Task goal. Straight copy, no pictures: transcribe each entry as it stands.

[Entries taken from a collection]

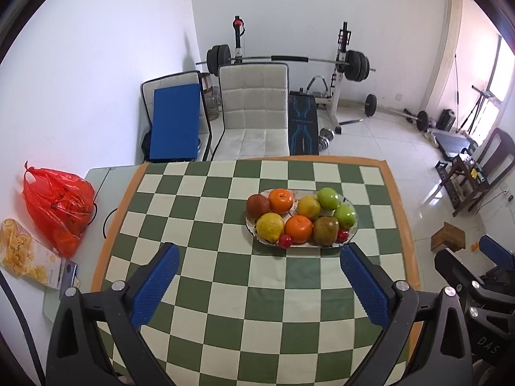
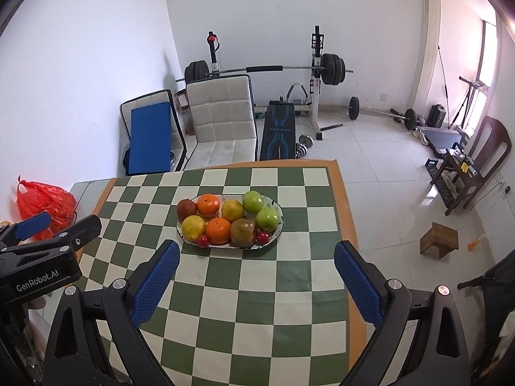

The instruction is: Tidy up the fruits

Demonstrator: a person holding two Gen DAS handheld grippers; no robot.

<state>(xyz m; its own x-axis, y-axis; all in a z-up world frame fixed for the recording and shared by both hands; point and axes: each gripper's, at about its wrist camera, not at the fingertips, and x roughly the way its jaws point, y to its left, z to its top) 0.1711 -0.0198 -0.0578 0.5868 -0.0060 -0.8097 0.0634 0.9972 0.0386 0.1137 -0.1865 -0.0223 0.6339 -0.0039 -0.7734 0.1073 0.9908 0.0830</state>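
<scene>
Fruits (image 1: 301, 217), round, firm and likely to roll, lie piled on an oval plate (image 1: 349, 236) just ahead of both empty, wide-open hand-held grippers, left (image 1: 259, 281) and right (image 2: 257, 276), best pinched across their middles.

The right gripper (image 2: 256, 257) hangs above the checkered tablecloth (image 2: 257, 292) with its blue fingers (image 2: 154, 284) spread wide and nothing between them. Ahead of it an oval plate (image 2: 279, 225) stands on the cloth, full of fruit: two oranges (image 2: 208, 205), two green apples (image 2: 252, 201), a lemon (image 2: 193, 227), a dark red apple (image 2: 186, 209) and two small red fruits (image 2: 202, 241). The left gripper (image 2: 48, 225) shows at the left edge, near a red plastic bag (image 2: 35, 197).
</scene>
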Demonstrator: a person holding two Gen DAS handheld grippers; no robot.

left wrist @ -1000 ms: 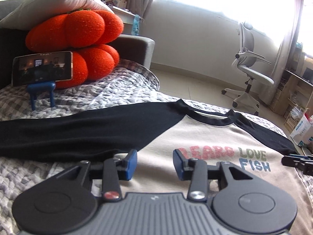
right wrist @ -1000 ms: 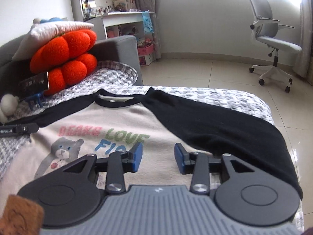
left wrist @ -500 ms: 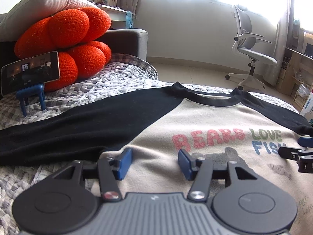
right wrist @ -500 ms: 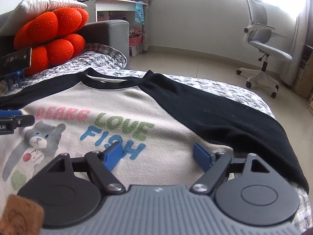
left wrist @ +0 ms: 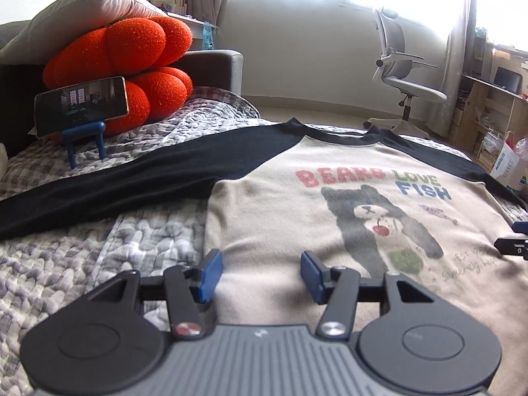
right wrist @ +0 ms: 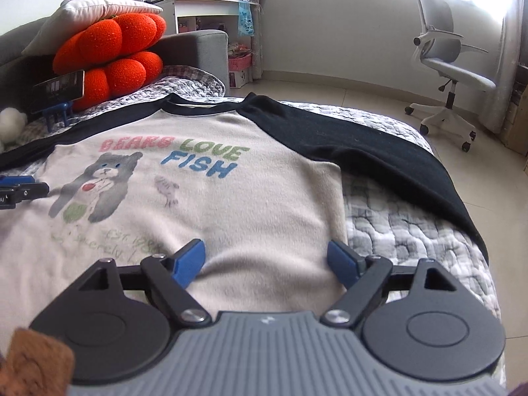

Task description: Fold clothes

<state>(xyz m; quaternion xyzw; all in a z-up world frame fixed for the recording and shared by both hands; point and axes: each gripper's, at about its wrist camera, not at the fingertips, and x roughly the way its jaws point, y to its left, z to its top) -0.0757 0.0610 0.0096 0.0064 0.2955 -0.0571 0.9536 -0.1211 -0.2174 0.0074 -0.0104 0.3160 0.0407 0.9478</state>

Result of this exercise.
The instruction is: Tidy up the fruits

Demonstrator: a person holding two Gen DAS handheld grippers; no robot.

<state>(xyz m; its own x-axis, y-axis; all in a z-up world frame fixed for the recording and shared by both hands; point and axes: each gripper's, at about its wrist camera, not at the fingertips, and x roughly the way its jaws point, y to its left, z to its top) 0.1711 -0.0198 -0.0578 0.5868 -0.0060 -0.8097 0.0634 0.9972 0.0386 0.1137 -0.1865 -0.0223 0.6339 -0.0039 -0.7734 0.1073 0.9908 0.0830</state>
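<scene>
Fruits (image 1: 301, 217), round, firm and likely to roll, lie piled on an oval plate (image 1: 349, 236) just ahead of both empty, wide-open hand-held grippers, left (image 1: 259, 281) and right (image 2: 257, 276), best pinched across their middles.

The right gripper (image 2: 256, 257) hangs above the checkered tablecloth (image 2: 257, 292) with its blue fingers (image 2: 154, 284) spread wide and nothing between them. Ahead of it an oval plate (image 2: 279, 225) stands on the cloth, full of fruit: two oranges (image 2: 208, 205), two green apples (image 2: 252, 201), a lemon (image 2: 193, 227), a dark red apple (image 2: 186, 209) and two small red fruits (image 2: 202, 241). The left gripper (image 2: 48, 225) shows at the left edge, near a red plastic bag (image 2: 35, 197).
</scene>
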Demonstrator: a person holding two Gen DAS handheld grippers; no robot.

left wrist @ -1000 ms: 
right wrist @ -1000 ms: 
left wrist @ -500 ms: 
right wrist @ -500 ms: 
left wrist @ +0 ms: 
right wrist @ +0 ms: 

Task description: Fold clothes

<state>(xyz m; quaternion xyzw; all in a z-up world frame fixed for the recording and shared by both hands; point and axes: each gripper's, at about its wrist camera, not at the fingertips, and x roughly the way its jaws point, y to its left, z to its top) -0.0757 0.0610 0.0096 0.0064 0.2955 -0.0571 0.9536 -0.1211 -0.2174 0.0074 -0.0104 0.3160 0.0407 0.9478</state>

For this exercise, nothing more remains to be done.